Alle Spieler müssen jetzt die Eigenschaft des aktiven Spielers einschätzen, in dem sie ihre Stimmkarte verdeckt vor sich ablegen. 0 bedeutet, dass diese Eigenschaft überhaupt nicht ausgeprägt ist. Je höher die Zahl, desto extrem ausgeprägter ist sie. Anschließend werden alle Karten aufgedeckt und die Summe gebildet. Anhand der Auswertungskarte erkennt man, wer mit seiner Aussage richtig liegt und wie viele Chips erhält. Bei fünf Spielern gibt es sogar eine alternative Auswertungskarte, mit einem verschärften Punkteschlüssel.

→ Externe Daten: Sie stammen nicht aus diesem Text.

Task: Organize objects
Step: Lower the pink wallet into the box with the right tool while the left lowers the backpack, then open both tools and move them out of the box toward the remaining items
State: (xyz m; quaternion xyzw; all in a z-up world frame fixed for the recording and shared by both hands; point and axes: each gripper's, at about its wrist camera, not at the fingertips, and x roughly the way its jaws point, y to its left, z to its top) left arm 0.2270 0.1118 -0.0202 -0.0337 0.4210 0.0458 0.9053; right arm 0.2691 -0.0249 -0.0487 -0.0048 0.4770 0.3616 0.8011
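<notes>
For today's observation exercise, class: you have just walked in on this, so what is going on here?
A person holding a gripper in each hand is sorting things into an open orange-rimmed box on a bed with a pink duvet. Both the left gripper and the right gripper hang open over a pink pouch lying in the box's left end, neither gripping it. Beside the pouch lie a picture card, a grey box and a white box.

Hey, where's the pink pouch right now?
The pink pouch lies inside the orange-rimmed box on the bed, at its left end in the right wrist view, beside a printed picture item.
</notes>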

Es beginnt eine neue Runde und der linke Spieler ist an der Reihe. Drei neue Psychometer legt man aus und wiederum entscheidet sich der aktive Spieler für eine Eigenschaft. Abhängig von der Spieleranzahl endet das Spiel mit einer bestimmten Anzahl an Spielchips, die ein Spieler vorweisen kann.

Strategie:

Wie gut kennt man seine Mitspieler? Oder besser noch, wie gut kann man sich selbst einschätzen? Mit Strategie hat das nichts zu tun und wer etwas riskieren will, sollte nicht immer nur den Mittelwert nehmen.

Interaktion:

Interaktion auf dem Spieltisch ist nicht vorhanden, viel mehr reden die Spieler nach der Auflösung rege miteinander. Ungläubig schaut man dann oft auf das Ergebnis und ist über manch einen Wert doch sehr überrascht.

Glück:

Auch wenn man die Mitspieler gut kennt, kann es bei einigen Eigenschaften doch ganz schön schwierig sein, seine Mitspieler einzuschätzen. In unseren Runden gab es bei Paaren und bei Kollegen, die sich bei der Arbeit gegenübersitzen, doch einige verbluffende Ergebnisse. Glück ist auf jeden Fall vorhanden, mal mehr und mal weniger.

Packungsinhalt:

Klein und handlich und zu einem Preis von 8 Euro. Da kann man nicht Meckern und die Vielzahl an Karten und Konstellationen lassen sehr viele Partien zu. Die Anleitung ist kurz und das Spiel innerhalb weniger Minuten erklärt. Dass hier billige Plastikchips beiliegen, stört uns nicht all zu sehr.

Spaß:

Was uns dagegen stört, sind die einfachen Eigenschaften. Wir sind zwar keine verrückten Partyspieler, doch bei einer Altersangabe mit FSK 16 hätten wir uns noch etwas sensiblere Bereiche gewünscht. Vielleicht auch ein Kartenset mit etwas unseriöseren Begriffen. Diese gehören in dieses Spiel einfach dazu, auch wenn man mit seinem Partner bzw. seiner Partnerin als Mitspieler doch vor manch schwierige Entscheidung gestellt wird. Das war dem Verlag dann wohl doch zu viel des Guten und so sind die Eigenschaften bei weitem nicht so schlimm.
Der Spielspaß war mal höher und mal niedriger. All das hängt neben den Mitspielern auch von den Eigenschaften ab. So pendelte sich der Faktor bei uns zwischen 5 und 7 ein, so dass wir zu einem Durchschnittswert von 6 gelangen.